■ **Try it**:
The reply should return the data in full, exactly as written.

■ **Available data**:
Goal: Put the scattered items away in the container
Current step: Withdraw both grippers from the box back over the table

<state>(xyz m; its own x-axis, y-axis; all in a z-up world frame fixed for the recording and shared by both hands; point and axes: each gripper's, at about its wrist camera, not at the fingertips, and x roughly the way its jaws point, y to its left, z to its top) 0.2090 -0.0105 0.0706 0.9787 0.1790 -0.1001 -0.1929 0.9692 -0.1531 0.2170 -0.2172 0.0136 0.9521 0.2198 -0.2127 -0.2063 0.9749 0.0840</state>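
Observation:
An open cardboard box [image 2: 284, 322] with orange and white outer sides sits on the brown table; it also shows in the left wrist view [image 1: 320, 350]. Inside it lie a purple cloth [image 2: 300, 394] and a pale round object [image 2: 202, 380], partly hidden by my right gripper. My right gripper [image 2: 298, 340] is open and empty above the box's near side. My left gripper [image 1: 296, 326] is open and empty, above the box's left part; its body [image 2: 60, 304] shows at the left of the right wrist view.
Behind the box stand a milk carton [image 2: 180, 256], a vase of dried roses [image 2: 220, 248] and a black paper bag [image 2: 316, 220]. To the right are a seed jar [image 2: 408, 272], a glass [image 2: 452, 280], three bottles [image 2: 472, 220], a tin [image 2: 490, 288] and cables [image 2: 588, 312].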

■ **Task solution**:
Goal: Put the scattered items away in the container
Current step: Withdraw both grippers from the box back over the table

<state>(xyz m; its own x-axis, y-axis; all in a z-up world frame fixed for the recording and shared by both hands; point and axes: each gripper's, at about its wrist camera, not at the fingertips, and x roughly the way its jaws point, y to its left, z to its top) 0.2090 -0.0105 0.0706 0.9787 0.1790 -0.1001 -0.1929 0.9692 -0.1531 0.2170 -0.2172 0.0136 0.9521 0.2198 -0.2127 -0.2063 0.9749 0.0840</state>
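Observation:
An open cardboard box [image 2: 284, 322] with orange and white outer sides sits on the brown table; it also shows in the left wrist view [image 1: 320, 350]. Inside it lie a purple cloth [image 2: 300, 394] and a pale round object [image 2: 202, 380], partly hidden by my right gripper. My right gripper [image 2: 298, 340] is open and empty above the box's near side. My left gripper [image 1: 296, 326] is open and empty, above the box's left part; its body [image 2: 60, 304] shows at the left of the right wrist view.
Behind the box stand a milk carton [image 2: 180, 256], a vase of dried roses [image 2: 220, 248] and a black paper bag [image 2: 316, 220]. To the right are a seed jar [image 2: 408, 272], a glass [image 2: 452, 280], three bottles [image 2: 472, 220], a tin [image 2: 490, 288] and cables [image 2: 588, 312].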

Nothing further is needed for the exercise.